I’m interested in plain chant. I went to a Catholic boarding school and Father Armstrong used to teach it to us at choir practice. With everybody singing together you get such sonority and rhythm. It’s the timelessness of it. Listening to Palestrina and Byrd gives me a great sense of peace.

Community music is also important to me. At my school we run two neighbourhood festivals a year where everybody performs and I lead communal singing. We have a dhol drumming group (pictured), taught by a former student, who perform in the Albert Hall and on the South Bank. They have very large drums on which they beat cross rhythms with a small carved stick: it’s a Punjabi sound. They are brilliant.

Reading list

The Poisonwood Bible by Barbara Kingsolver really got you into Africa, and it had resonance. My husband has lots of books on philosophy and theology and they’re all waiting for me when I retire.
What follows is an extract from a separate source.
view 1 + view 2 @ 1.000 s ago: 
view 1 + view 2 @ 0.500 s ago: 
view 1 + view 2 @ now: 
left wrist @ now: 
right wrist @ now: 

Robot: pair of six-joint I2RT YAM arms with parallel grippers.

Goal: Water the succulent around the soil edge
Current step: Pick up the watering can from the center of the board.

Favourite film One Flew Over the Cuckoo’s Nest had me in silence all the way home - quite a feat.

Best on stage I enjoy the pace and the language of Shakespeare. I hadn’t realised before I saw Julius Caesar a few years ago how many of the expressions I come out with come from that play.

Mozart’s operas are my favourites, partly because I used to sing in them as a soloist. The forgiveness at the end of Marriage of Figaro is so moving.

But I’ve got to the stage now where I don’t want to see La Boh me for the sixth time. I’d rather go to operas I know less well: Richard Strauss or Jan ycek. And I want to see Benjamin Britten’s Albert Herring some time. I love the drama and the emotional power of opera, but it’s better if I don’t know what to expect. Otherwise I’m tempted to sing along.

Treat in store

A performance of Les nuits d’ete by Berlioz. They’re ravishing, those songs.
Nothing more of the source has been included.